[Stored dataset items]
┄┄┄┄┄┄┄┄┄┄

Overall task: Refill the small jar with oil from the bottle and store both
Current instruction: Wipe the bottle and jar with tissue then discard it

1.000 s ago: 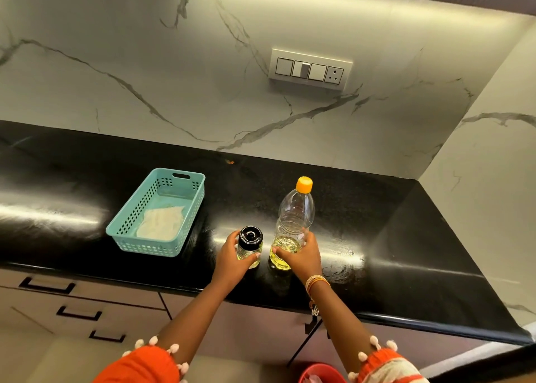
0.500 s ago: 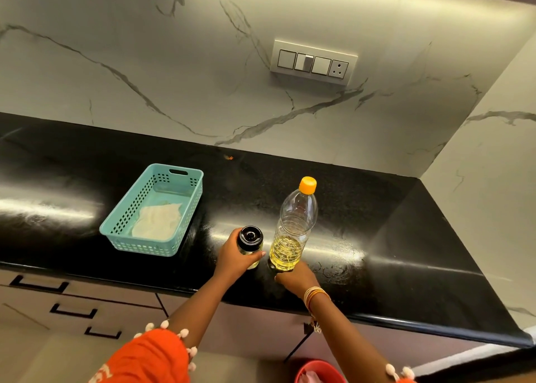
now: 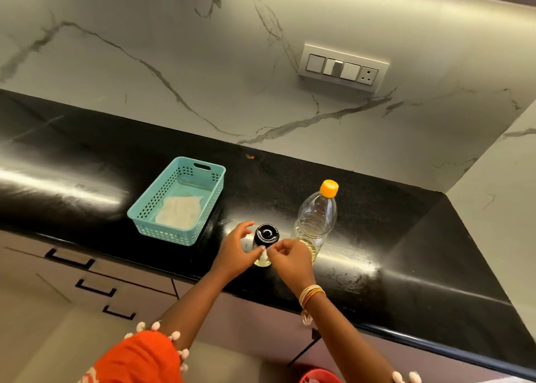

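So the big change here: the right hand (image 3: 290, 259) had let go of the oil bottle (image 3: 314, 221) it was gripping low down a moment earlier and had come across to the small jar (image 3: 265, 245). The left hand (image 3: 236, 250) hadn't gone anywhere, it was wrapped round the left side of the jar like before, thumb and fingers curled on the glass. The right-hand fingers were loosely pinched at the jar's near right side, just under the black lid (image 3: 266, 233). Honestly couldn't tell if they were actually gripping the glass or only touching it.

My read is that the bottle was parked and the lid-off step was about to start, so no pouring had happened. The lid was on the jar, the orange cap (image 3: 329, 187) was on the bottle.

Where stuff was: jar upright on the black counter (image 3: 406, 237) near the front edge, bottle upright just to its right and a touch farther back, free of both hands. There was only a little oil at the bottom of the bottle, and some pale oil in the jar.

Count: 1 jar, 1 bottle, 2 closures, 1 teal basket (image 3: 177, 200) off to the left with 1 white cloth (image 3: 179, 211) in it, 2 hands.
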Tool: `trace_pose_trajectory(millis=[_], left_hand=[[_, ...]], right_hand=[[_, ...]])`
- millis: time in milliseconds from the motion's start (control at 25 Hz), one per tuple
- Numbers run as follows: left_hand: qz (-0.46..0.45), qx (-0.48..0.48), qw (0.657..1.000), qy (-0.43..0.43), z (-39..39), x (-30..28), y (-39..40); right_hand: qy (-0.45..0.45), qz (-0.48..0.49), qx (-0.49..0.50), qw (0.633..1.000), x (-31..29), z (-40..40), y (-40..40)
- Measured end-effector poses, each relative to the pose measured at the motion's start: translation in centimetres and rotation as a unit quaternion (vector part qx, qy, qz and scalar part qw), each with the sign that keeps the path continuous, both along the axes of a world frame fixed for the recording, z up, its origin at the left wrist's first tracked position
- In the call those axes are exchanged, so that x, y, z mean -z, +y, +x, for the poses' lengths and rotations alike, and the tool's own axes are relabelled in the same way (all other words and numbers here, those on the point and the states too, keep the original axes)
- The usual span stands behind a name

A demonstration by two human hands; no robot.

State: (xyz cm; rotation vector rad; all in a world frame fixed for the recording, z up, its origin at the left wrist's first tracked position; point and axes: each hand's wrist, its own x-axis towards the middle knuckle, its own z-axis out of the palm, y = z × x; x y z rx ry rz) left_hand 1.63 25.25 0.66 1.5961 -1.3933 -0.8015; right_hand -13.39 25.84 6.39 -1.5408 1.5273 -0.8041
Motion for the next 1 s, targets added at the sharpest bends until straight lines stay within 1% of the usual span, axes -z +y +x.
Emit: trace_pose_trajectory(millis=[80,120,240,320,440,560,680,800,920,960,1000], left_hand=[[-0.028,-0.055,0.998,0.000,1.4,-0.6,1.0],[-0.042,-0.084,0.996,-0.006,2.2,-0.9,1.5],[-0.085,-0.145,0.985,-0.029,5.3,-2.2,2.1],[-0.105,-0.174,0.978,-0.044,7.7,-3.0,1.7],[-0.118,-0.197,0.970,-0.076,11.8,-3.5,-0.3],[-0.097,-0.192,0.971,-0.099,16.4,-3.7,-2.9],[-0.085,-0.156,0.981,-0.071,19.3,-3.2,-4.5],[-0.059,-0.130,0.989,-0.037,22.1,-2.8,-5.7],[-0.040,-0.136,0.990,0.003,23.9,-2.4,-7.3],[-0.033,-0.131,0.991,0.017,24.2,-2.4,-7.7],[-0.023,-0.124,0.992,0.030,24.4,-2.5,-8.0]], right_hand=[[-0.033,-0.039,-0.026,0.998,-1.2,2.1,-0.3],[-0.036,-0.051,-0.042,0.997,-1.6,3.1,-0.5],[-0.018,-0.074,-0.085,0.993,-2.7,6.5,-1.2],[-0.004,-0.067,-0.124,0.990,-3.1,8.5,-2.2],[0.066,-0.055,-0.174,0.981,-2.8,12.1,-5.0],[0.161,-0.085,-0.185,0.966,-1.7,16.2,-8.1],[0.295,-0.156,-0.182,0.925,0.4,19.5,-11.1],[0.396,-0.207,-0.199,0.872,1.5,23.3,-13.8],[0.515,-0.209,-0.227,0.800,2.2,25.9,-16.3],[0.546,-0.197,-0.234,0.780,2.1,26.5,-16.8],[0.562,-0.185,-0.243,0.768,2.2,27.0,-17.2]])
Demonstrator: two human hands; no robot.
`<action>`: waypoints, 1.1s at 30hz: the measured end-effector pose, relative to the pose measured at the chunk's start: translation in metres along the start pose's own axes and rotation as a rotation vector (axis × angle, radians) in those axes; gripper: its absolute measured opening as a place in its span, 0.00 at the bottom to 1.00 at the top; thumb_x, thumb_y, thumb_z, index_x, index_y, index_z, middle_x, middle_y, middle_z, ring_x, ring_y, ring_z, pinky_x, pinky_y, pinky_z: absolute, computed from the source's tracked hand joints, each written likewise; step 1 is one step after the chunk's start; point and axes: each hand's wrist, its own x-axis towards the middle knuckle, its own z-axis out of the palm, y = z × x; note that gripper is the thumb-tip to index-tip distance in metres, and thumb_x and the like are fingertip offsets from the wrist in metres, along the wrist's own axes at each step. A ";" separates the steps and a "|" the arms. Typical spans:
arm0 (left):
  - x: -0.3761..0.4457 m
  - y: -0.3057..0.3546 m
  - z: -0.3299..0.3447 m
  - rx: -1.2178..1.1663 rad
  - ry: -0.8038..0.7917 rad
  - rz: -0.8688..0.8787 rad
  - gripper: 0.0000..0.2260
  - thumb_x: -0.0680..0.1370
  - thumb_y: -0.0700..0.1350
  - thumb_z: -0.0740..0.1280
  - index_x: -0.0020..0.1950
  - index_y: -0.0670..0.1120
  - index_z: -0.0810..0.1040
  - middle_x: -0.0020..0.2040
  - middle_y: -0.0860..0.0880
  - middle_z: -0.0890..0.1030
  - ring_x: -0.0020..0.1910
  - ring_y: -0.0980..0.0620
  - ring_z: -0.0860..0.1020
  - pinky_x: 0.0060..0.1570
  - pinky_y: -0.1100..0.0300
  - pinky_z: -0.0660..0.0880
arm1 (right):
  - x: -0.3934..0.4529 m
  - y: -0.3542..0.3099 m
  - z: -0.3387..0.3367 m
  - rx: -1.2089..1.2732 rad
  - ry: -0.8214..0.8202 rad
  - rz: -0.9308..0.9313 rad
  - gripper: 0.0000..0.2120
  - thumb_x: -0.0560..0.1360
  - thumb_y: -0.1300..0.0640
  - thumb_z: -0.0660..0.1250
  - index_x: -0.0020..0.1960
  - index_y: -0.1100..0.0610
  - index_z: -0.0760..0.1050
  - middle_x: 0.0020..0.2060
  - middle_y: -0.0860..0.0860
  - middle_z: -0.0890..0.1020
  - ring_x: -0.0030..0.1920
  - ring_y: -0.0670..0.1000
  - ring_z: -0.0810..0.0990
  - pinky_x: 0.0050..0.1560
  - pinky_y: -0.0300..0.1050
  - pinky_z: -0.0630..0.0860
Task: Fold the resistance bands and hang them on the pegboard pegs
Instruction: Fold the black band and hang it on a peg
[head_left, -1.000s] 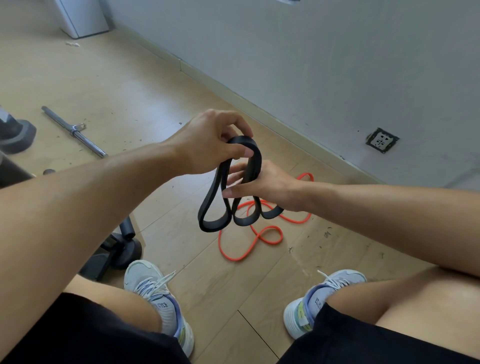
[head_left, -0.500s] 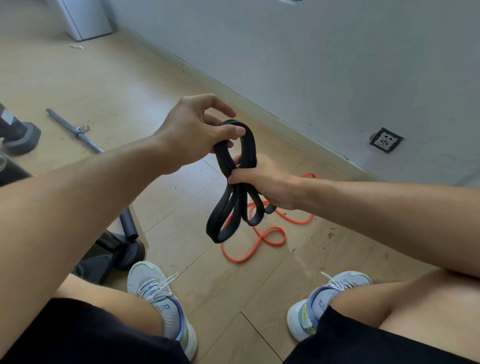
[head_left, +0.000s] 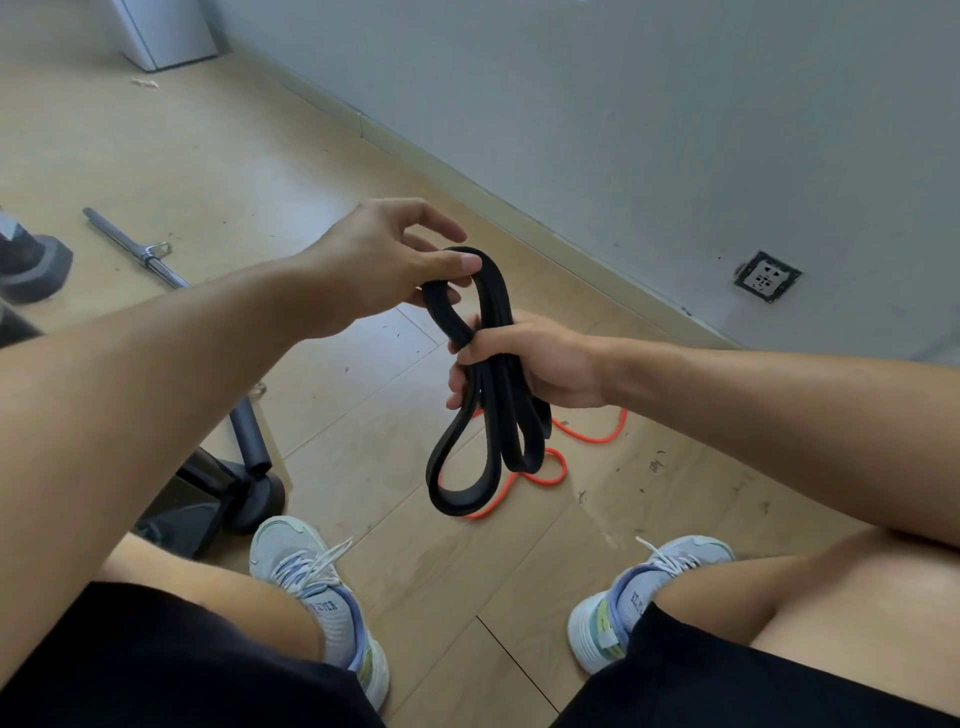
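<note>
Two hands hold one black band (head_left: 470, 415) above the floor (head_left: 363, 395) — the right hand (head_left: 524, 364) grips its gathered middle, the left hand (head_left: 395, 254) pinches the top loop between thumb and fingers. Lower loops hang over an orange band (head_left: 558, 467) lying near the wall (head_left: 623, 130).

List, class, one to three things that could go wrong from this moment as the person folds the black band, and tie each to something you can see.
1. The left hand only pinches the top loop of the black band; it might slip and spring open.
2. The right hand bunches several strands; the lower loops hang uneven and may tangle.
3. The orange band lies on the floor by the feet, a possible trip hazard.
</note>
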 end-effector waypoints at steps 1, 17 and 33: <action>-0.001 -0.001 -0.001 -0.040 -0.040 -0.026 0.19 0.75 0.44 0.75 0.64 0.46 0.78 0.51 0.44 0.86 0.49 0.46 0.86 0.54 0.51 0.82 | 0.000 0.001 -0.001 0.011 -0.003 0.005 0.03 0.81 0.64 0.63 0.53 0.60 0.73 0.46 0.59 0.83 0.53 0.62 0.85 0.64 0.62 0.78; -0.003 -0.007 0.006 -0.042 -0.024 -0.031 0.13 0.72 0.37 0.77 0.55 0.41 0.82 0.48 0.41 0.87 0.47 0.42 0.86 0.52 0.51 0.83 | 0.002 0.006 -0.019 -0.147 0.196 -0.042 0.08 0.78 0.64 0.73 0.56 0.62 0.80 0.44 0.55 0.86 0.44 0.52 0.86 0.49 0.43 0.82; -0.009 0.006 0.008 -0.058 0.045 0.063 0.16 0.69 0.37 0.80 0.55 0.43 0.83 0.45 0.44 0.88 0.42 0.46 0.87 0.47 0.54 0.84 | 0.001 0.014 -0.013 -0.526 0.202 -0.066 0.12 0.68 0.49 0.83 0.46 0.39 0.83 0.31 0.48 0.77 0.36 0.48 0.78 0.51 0.54 0.78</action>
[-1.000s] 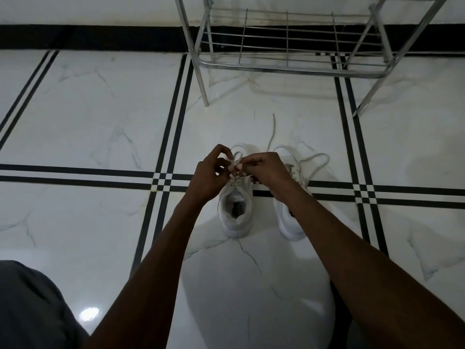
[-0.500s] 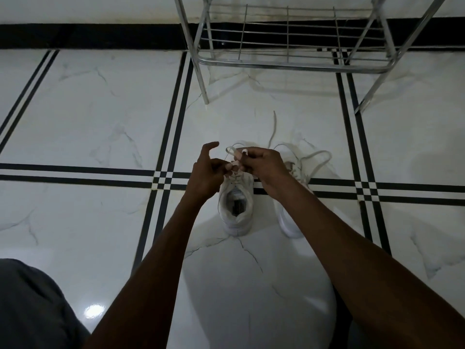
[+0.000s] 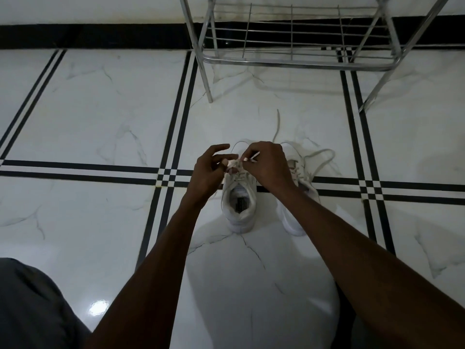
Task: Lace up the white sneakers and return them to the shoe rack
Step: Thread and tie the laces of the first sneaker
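Two white sneakers stand side by side on the tiled floor, heels toward me. Over the tongue of the left sneaker (image 3: 239,205) both my hands work its lace. My right hand (image 3: 268,167) pinches the lace end (image 3: 254,156), whose tip pokes out between its fingers. My left hand (image 3: 210,172) pinches another bit of lace near the eyelets, its index finger stretched out. The right sneaker (image 3: 297,172) is partly hidden by my right forearm; its loose laces (image 3: 324,157) trail on the floor.
A chrome wire shoe rack (image 3: 297,62) stands just beyond the sneakers against the wall, its lowest shelf bare. White marble tiles with black stripes (image 3: 173,137) cover the floor. My knee in dark cloth (image 3: 30,306) is at the bottom left.
My left hand has opened its index finger outward and my right hand has pulled the lace end up and to the right. The view has drifted slightly.
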Demonstrator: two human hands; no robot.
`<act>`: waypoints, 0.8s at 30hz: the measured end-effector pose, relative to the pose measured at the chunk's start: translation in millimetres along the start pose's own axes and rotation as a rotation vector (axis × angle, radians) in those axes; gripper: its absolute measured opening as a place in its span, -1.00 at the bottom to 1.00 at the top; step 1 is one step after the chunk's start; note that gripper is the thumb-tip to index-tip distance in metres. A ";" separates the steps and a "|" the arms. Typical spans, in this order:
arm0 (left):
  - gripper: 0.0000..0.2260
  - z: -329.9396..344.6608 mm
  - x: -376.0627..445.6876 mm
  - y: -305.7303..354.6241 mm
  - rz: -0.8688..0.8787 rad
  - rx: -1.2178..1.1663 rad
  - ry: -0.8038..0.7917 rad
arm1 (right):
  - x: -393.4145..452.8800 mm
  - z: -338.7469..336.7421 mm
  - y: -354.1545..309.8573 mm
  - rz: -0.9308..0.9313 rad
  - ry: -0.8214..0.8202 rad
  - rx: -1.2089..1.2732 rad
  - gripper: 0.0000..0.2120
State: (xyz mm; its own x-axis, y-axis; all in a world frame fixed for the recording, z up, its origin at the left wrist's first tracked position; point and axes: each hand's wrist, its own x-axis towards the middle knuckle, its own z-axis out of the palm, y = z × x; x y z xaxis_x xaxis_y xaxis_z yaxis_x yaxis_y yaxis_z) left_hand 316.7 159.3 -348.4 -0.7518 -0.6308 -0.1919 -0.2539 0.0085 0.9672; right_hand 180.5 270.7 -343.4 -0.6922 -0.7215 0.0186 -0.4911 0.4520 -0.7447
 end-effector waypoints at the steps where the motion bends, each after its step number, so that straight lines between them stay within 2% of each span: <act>1: -0.56 0.4 0.3 -0.5 0.018 0.031 -0.024 | -0.1 0.9 -2.7 0.014 0.006 0.073 -0.92; 3: -0.47 2.8 1.3 -1.5 0.022 0.079 -0.048 | -1.5 2.2 -8.1 0.054 0.006 0.202 -0.95; 7: -0.77 3.0 5.6 -3.3 0.048 0.239 0.031 | 0.3 -0.8 -4.8 0.082 0.004 0.244 -0.92; 10: -0.86 -1.5 8.0 -6.3 0.096 0.387 0.111 | -1.8 -10.0 5.2 0.131 -0.018 0.234 -0.84; 12: -0.84 -11.2 7.1 -13.2 0.088 0.556 0.145 | -5.6 -20.3 20.3 0.222 0.028 0.168 -0.82; 15: -0.80 -31.7 -7.0 -29.0 0.082 0.937 0.166 | -12.8 -33.1 47.3 0.417 0.081 -0.096 -0.80; 17: -0.75 -34.0 -15.8 -37.9 0.043 0.949 0.138 | -17.9 -27.6 52.3 0.437 0.089 -0.214 -0.84; 20: -0.79 -30.2 -12.2 -41.7 0.042 0.929 0.133 | -19.8 -17.0 41.4 0.360 0.087 -0.254 -0.96; 22: -0.87 -30.8 -8.1 -38.3 -0.020 0.749 0.139 | -18.8 -15.8 37.2 0.340 0.102 -0.248 -0.98; 24: -0.78 -30.6 -12.7 -32.6 -0.094 0.503 0.157 | -14.7 -15.8 36.2 0.330 0.094 -0.191 -0.94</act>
State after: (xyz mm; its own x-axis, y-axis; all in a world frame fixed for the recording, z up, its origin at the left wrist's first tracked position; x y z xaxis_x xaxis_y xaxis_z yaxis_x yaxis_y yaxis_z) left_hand 353.2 143.3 -372.5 -0.6215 -0.7549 -0.2092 -0.6051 0.2931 0.7402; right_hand 164.6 306.0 -360.1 -0.8707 -0.4734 -0.1333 -0.3173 0.7478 -0.5832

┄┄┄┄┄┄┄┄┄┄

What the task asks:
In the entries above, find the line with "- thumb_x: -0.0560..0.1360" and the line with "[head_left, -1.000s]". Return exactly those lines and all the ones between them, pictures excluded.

Solution for this problem:
  - thumb_x: -0.0560..0.1360
  - thumb_y: -0.1300..0.0640
  - thumb_z: -0.0660..0.1250
  - index_x: -0.0020..0.1960
  - index_y: -0.1100..0.0610
  - index_z: -0.0760..0.1050
  - middle_x: 0.0020..0.2060
  - middle_y: -0.0860..0.0860
  - middle_z: -0.0890..0.1020
  - ring_x: -0.0030..0.1920
  - ring_y: -0.0670..0.1000
  - ring_z: -0.0810..0.0990
  - pinky_x: 0.0050..0.1560
  - pinky_y: -0.0300..0.1050
  - pinky_z: -0.0630..0.0860
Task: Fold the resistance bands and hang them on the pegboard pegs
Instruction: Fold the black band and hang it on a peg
[head_left, -1.000s] 

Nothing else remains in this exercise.